:: EXERCISE DIRECTIONS ::
Match on the string "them" in the entries below and return every matching line.

:: RECORDED DATA ::
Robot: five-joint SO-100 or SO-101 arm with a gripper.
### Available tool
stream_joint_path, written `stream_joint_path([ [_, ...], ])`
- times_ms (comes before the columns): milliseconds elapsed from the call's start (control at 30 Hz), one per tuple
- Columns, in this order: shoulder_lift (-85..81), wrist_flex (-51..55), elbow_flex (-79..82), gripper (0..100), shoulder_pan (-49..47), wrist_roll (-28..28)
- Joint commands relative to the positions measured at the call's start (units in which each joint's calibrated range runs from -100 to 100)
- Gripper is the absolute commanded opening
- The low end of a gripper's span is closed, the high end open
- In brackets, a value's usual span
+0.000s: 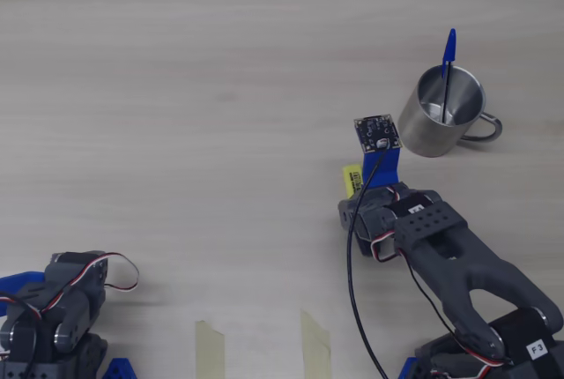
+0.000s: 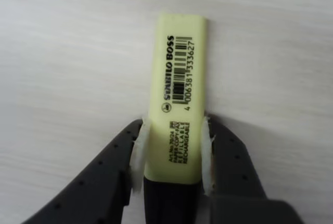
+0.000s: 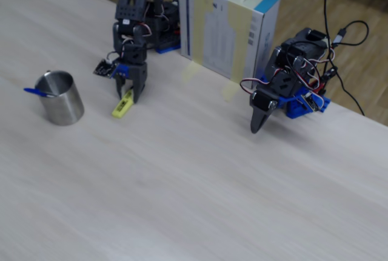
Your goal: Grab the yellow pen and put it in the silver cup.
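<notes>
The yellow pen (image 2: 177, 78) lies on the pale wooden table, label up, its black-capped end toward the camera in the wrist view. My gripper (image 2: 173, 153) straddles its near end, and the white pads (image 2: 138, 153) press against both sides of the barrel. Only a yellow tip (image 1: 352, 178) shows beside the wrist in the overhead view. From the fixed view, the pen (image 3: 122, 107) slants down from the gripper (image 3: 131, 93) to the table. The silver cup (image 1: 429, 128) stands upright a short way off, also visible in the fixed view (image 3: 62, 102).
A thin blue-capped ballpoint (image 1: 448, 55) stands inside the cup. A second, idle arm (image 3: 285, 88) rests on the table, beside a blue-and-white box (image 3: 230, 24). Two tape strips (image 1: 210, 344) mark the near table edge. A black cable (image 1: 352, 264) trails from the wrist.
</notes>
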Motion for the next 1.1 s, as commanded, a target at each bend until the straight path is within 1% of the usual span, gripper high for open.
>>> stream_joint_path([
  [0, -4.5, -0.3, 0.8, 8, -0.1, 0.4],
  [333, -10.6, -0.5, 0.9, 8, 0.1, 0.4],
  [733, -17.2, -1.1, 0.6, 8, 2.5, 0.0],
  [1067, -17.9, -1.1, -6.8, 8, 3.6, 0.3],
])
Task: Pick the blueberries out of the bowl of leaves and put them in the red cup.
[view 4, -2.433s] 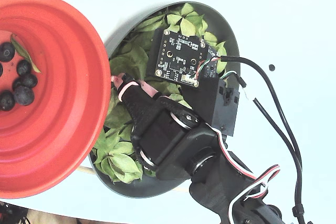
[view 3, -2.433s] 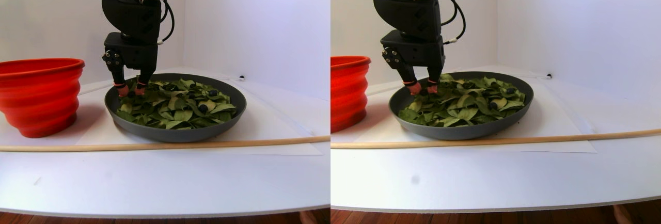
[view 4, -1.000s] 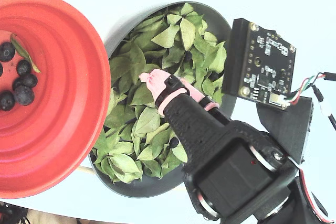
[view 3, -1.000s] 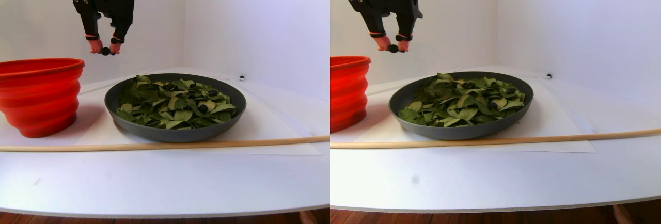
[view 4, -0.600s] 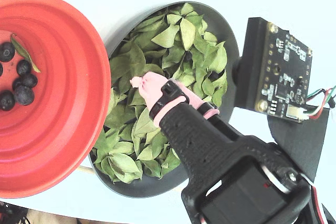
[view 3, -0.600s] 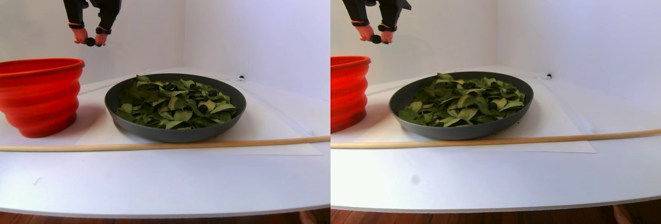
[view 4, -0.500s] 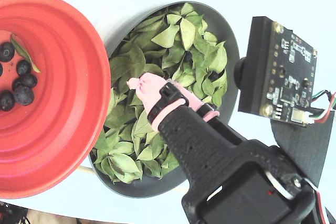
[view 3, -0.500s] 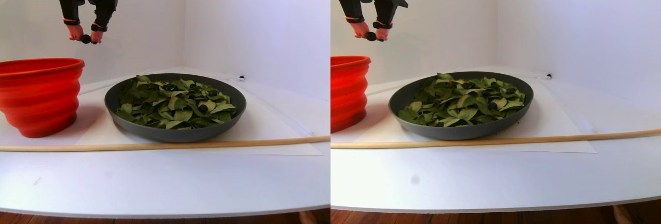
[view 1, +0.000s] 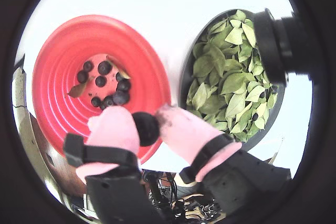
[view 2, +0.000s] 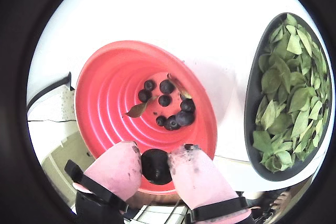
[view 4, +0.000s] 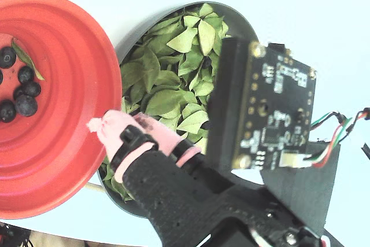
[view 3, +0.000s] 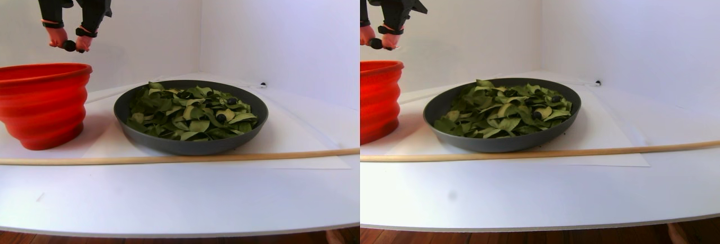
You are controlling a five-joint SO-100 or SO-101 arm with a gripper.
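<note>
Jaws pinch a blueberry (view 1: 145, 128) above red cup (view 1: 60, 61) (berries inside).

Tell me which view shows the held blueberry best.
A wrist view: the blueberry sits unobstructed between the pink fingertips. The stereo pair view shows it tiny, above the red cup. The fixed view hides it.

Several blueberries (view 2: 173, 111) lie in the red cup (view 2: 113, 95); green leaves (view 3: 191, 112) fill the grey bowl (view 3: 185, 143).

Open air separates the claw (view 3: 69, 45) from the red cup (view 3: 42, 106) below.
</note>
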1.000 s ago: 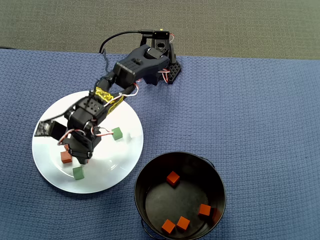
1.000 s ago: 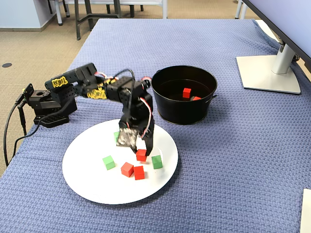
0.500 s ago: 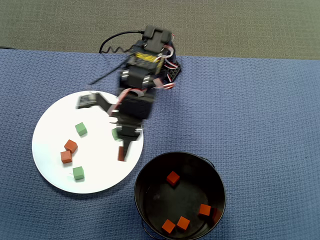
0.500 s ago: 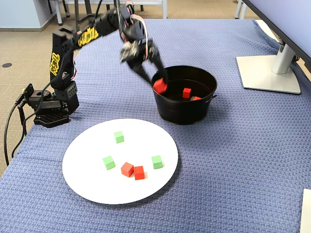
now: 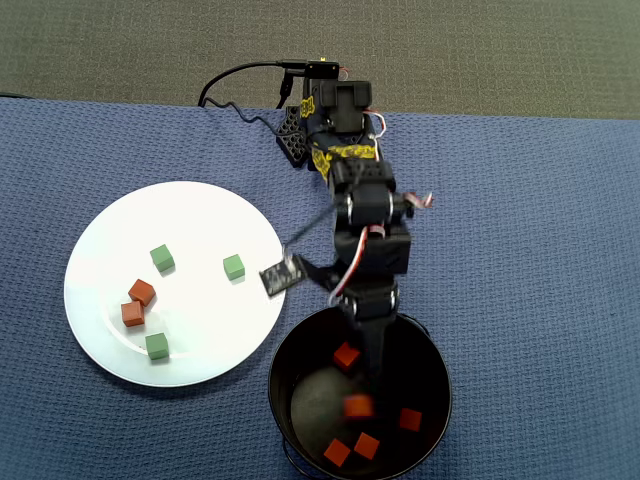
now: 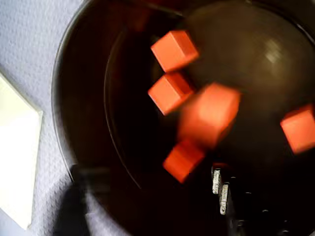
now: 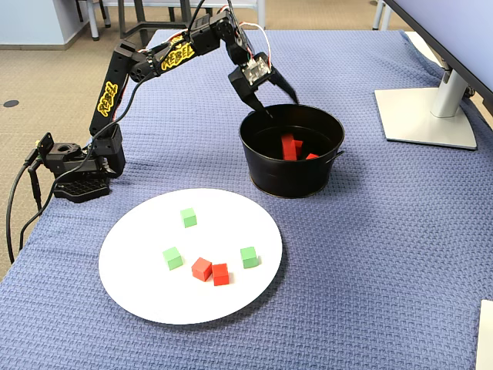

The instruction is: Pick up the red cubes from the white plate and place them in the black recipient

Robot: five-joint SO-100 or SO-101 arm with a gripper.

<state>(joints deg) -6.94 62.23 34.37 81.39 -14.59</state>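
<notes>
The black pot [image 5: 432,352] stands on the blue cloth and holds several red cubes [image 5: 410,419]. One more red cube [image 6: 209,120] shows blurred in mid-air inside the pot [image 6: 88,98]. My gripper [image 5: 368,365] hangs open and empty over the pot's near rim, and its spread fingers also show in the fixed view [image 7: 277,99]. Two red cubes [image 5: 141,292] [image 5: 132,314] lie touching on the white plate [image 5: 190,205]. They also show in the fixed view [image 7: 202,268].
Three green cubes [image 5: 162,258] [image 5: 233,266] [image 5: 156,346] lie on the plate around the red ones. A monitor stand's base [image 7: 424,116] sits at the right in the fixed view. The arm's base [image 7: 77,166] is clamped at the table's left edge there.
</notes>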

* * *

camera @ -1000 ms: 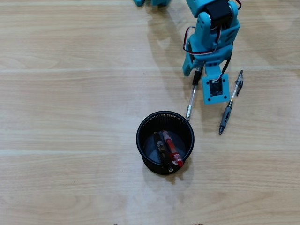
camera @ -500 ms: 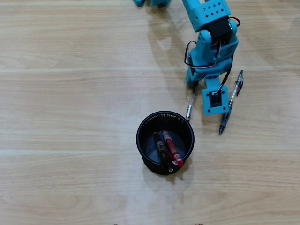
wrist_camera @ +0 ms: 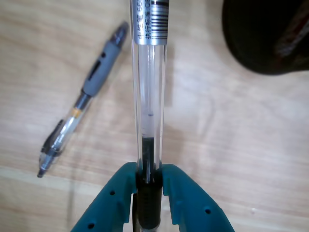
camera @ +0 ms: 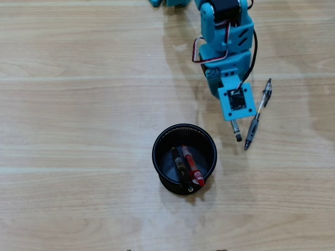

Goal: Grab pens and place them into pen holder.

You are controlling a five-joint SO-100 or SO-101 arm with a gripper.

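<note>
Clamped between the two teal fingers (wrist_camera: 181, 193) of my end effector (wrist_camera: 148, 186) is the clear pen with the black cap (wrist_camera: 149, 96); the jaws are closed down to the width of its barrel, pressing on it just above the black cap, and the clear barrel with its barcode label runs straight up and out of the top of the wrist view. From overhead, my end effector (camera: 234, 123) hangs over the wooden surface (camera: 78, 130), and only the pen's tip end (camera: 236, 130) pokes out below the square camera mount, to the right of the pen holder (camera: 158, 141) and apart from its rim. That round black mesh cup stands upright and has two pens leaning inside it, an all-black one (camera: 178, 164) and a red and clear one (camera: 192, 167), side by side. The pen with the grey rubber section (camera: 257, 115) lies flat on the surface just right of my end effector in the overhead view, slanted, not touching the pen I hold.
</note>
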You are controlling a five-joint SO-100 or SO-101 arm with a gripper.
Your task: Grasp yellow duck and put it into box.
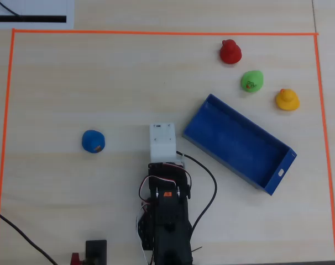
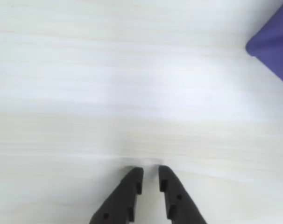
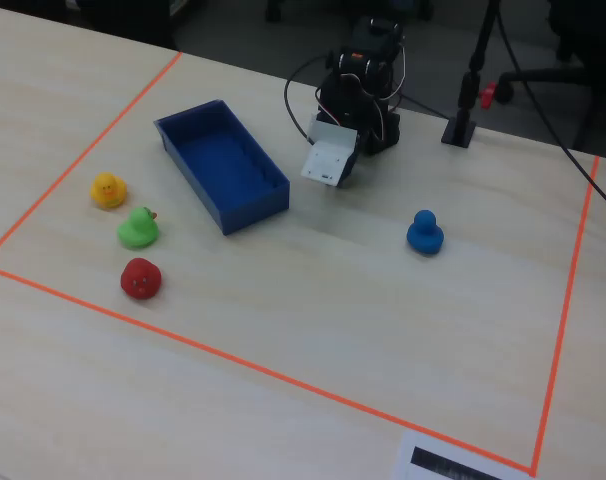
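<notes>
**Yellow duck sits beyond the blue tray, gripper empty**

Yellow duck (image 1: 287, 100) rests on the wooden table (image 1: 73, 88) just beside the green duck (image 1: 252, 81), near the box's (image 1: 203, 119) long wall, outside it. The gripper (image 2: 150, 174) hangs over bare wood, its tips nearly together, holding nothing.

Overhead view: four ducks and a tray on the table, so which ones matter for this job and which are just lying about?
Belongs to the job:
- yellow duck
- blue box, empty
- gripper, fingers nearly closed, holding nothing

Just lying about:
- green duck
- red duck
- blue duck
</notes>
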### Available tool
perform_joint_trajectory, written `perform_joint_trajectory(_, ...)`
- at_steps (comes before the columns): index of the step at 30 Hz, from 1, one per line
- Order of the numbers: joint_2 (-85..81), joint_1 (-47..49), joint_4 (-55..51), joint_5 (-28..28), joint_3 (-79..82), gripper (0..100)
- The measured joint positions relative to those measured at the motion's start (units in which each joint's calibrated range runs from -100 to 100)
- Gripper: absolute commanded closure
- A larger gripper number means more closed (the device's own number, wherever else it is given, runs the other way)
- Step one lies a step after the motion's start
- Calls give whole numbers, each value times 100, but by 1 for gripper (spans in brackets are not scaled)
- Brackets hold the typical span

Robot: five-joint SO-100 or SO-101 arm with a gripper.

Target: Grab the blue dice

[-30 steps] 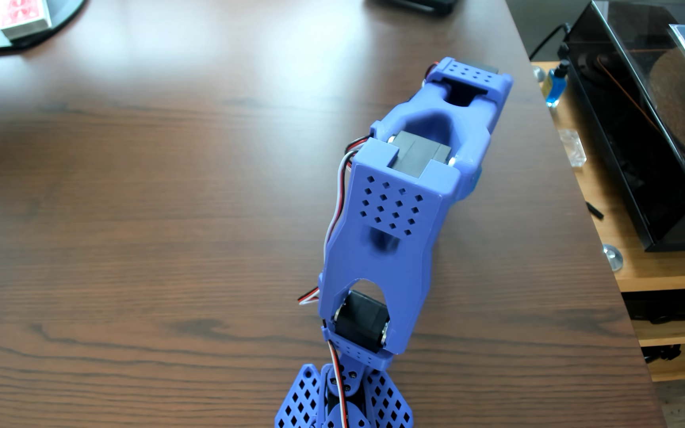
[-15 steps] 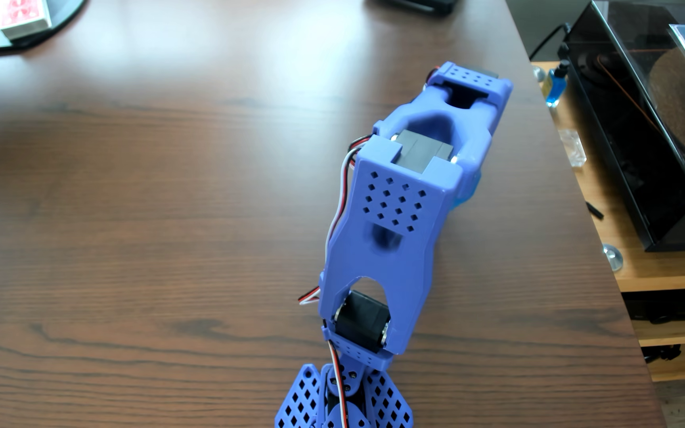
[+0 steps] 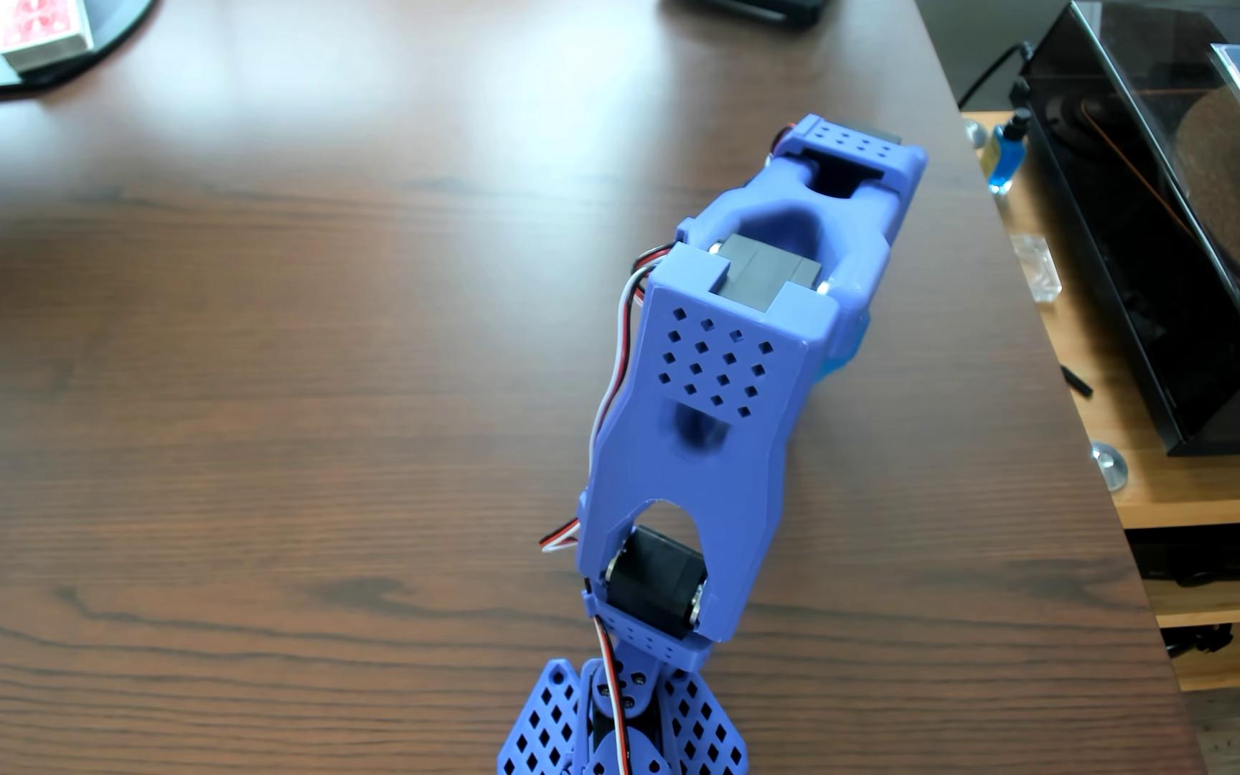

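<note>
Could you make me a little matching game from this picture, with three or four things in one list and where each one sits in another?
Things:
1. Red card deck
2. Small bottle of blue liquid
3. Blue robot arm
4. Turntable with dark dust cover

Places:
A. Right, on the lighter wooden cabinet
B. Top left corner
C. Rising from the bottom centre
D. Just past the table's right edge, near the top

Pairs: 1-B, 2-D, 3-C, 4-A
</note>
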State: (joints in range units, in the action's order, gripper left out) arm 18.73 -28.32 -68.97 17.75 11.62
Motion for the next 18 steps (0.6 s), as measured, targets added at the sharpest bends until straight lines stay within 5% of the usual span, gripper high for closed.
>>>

:: EXPECTED OUTPUT ::
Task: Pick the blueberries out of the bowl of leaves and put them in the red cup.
The instruction is: Pick up the red cubes from the white plate and place them in the black recipient
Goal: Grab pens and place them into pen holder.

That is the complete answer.